I’ve been wondering for a few days what the real, unique selling point of getting into coalition with Clegg was for Cameron. Was it out of weakness, given the right was calling for his head, after he failed to pull off a majority in the Commons? Was it because he could decapitate them after sharing the blame for the upcoming budget cuts? My personal opinion seems to be shared by a number of Tories, and is cross-posted from conservativehome:
“Cameron is deliberately using the alliance with the Liberal Democrats to reduce the power of the Conservative Right”
I’ve already published two sets of findings from the ConservativeHome Members’ Panel:
- 43% of grassroots members think Cameron gave away too much to Clegg in order to get a coalition deal (51% do not); and
- Tory members approve of Coalition by more than three-to-one.

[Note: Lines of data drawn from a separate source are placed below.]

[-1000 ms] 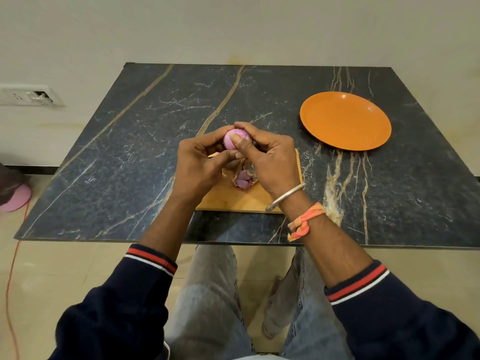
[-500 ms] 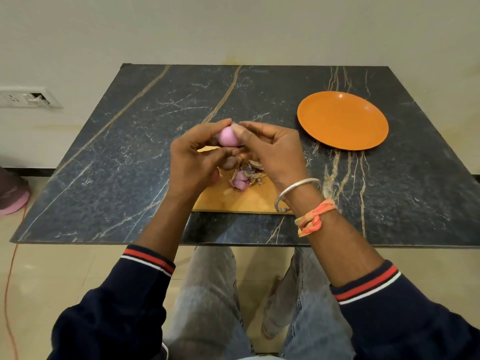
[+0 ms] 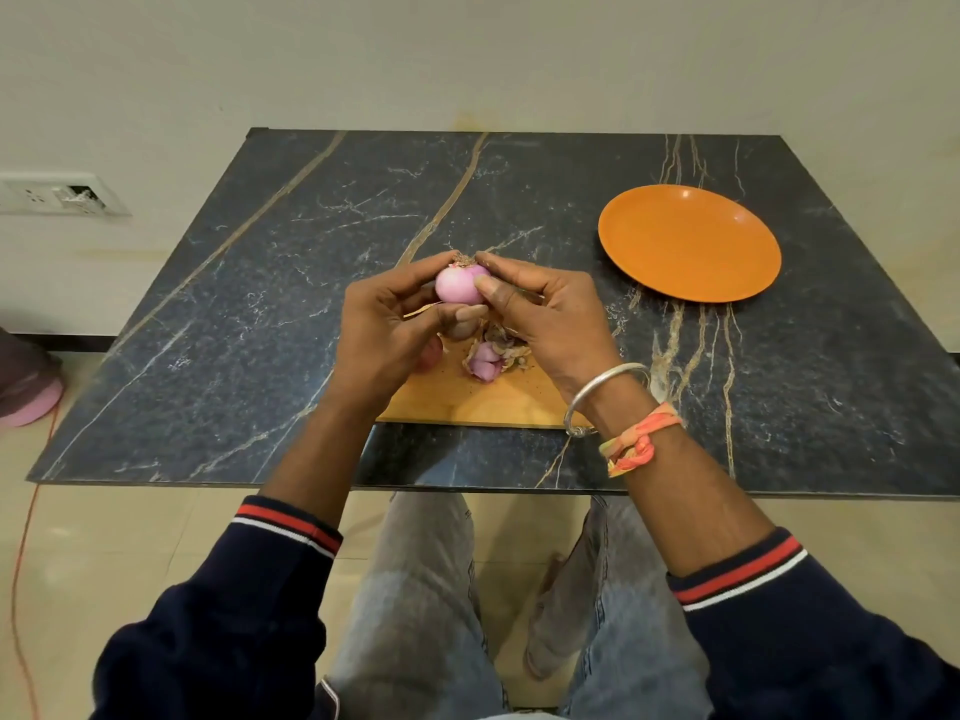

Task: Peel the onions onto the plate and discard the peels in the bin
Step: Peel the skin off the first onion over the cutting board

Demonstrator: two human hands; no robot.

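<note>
A small pink onion [image 3: 457,286], mostly peeled with a brown root tuft on top, is held above the wooden cutting board [image 3: 467,400]. My left hand [image 3: 387,330] grips it from the left with fingers and thumb. My right hand [image 3: 545,319] pinches it from the right, thumb and forefinger on its side and top. A heap of pink and brown peels [image 3: 491,356] lies on the board under my hands. The orange plate [image 3: 690,242] sits bare at the right back of the table. No bin is in view.
The dark marble table [image 3: 234,330] stands against a cream wall with a socket plate [image 3: 57,193] at left. A pink object [image 3: 28,402] and an orange cable [image 3: 21,563] lie on the floor at left. My knees are under the table's near edge.
Both hands have lifted the onion slightly and turned it, so the root tuft now faces up. My right thumb has moved onto the onion's side. Peels and plate are unmoved.
</note>
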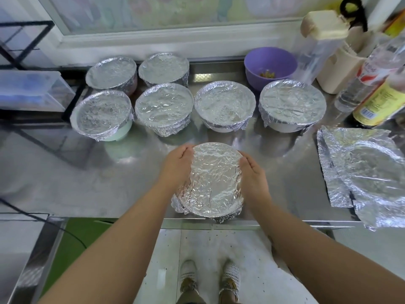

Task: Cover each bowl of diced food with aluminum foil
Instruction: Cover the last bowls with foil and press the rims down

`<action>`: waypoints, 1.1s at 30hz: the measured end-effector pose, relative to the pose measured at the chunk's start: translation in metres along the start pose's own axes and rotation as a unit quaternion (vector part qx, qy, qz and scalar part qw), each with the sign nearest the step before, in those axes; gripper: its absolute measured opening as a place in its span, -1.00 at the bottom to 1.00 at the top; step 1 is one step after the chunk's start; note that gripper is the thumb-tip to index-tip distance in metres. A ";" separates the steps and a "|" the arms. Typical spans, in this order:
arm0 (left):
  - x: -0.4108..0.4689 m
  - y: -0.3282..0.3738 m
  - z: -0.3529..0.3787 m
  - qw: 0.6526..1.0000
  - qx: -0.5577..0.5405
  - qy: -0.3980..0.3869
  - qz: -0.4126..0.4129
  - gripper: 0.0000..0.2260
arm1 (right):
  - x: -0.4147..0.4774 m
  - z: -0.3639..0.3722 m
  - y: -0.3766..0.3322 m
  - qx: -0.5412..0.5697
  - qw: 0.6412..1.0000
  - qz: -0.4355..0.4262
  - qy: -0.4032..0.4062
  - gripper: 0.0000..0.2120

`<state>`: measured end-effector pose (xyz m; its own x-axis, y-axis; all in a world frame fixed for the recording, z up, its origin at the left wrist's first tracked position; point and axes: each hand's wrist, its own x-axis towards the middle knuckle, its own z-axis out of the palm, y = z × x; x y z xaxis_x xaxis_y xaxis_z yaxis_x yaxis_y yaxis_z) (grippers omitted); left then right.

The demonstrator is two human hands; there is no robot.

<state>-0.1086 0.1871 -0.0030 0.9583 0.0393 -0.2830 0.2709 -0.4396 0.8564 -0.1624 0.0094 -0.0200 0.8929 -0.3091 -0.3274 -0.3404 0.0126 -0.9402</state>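
**Forearms at the near bowl: foil cover in its final crimp**

Forearms reach in from the bottom of the view to the near bowl, which stands on the counter close to its front edge; the left hand and the right hand cup opposite sides, fingers curled round the rim over the foil. Judged step: crimping this cover, nearly complete; the top lies flat, with loose ruffles at the near-left skirt. Six covered bowls stand behind in two rows, well apart from it; the purple bowl at back right is uncovered, with diced food inside. A spare foil sheet lies to the right, its near corner at or past the front edge. The next move likely calls for sliding the near bowl back into the open strip, then fetching the purple bowl; the bottles crowd that reach.
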 end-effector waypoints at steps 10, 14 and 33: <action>-0.075 -0.042 -0.002 0.919 0.253 -0.002 0.303 -0.49 | -0.011 -0.056 -0.004 -0.423 0.789 -0.393 -0.211 -0.21; -0.073 -0.049 0.002 0.888 0.357 -0.049 0.286 -0.14 | -0.003 -0.054 0.008 -0.542 0.673 -0.443 -0.238 -0.10; -0.114 -0.064 0.027 0.937 0.144 0.196 0.250 -0.68 | 0.002 -0.034 -0.009 -0.570 0.711 -0.343 -0.227 0.11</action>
<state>-0.2371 0.1865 -0.0369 0.9335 0.0657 0.3524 -0.2034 -0.7124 0.6717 -0.1680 -0.0237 -0.0094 0.8790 0.4719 -0.0685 0.4350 -0.8523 -0.2904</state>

The third is something Cameron needs to nip in the bud:
I’d disagree that it’s something he needs to nip in the bud. It’s entirely possible that Cameron has acknowledged that a significantly right wing Tory Party still can’t win a general election outright in the UK. By going into coalition he can sideline his right wing nutjobs and tack towards the centre. Obviously that poses significant dangers for him, but pulling any sort of success off with the coalition may very well yet be his ‘Clause 4′ moment – the point at which he stared down the elements in his party who had prevented it from becoming electable in its own right. If Cameron has used the coalition to ‘seal the deal’ with his party (which he had blatantly not done going into the election), then it poses severe challenges for the incoming new Labour leader, be it a Miliband or a Cruddas. I’d be very interested in seeing what a Tory leader not in hock to the most extreme elements of their party could end up doing.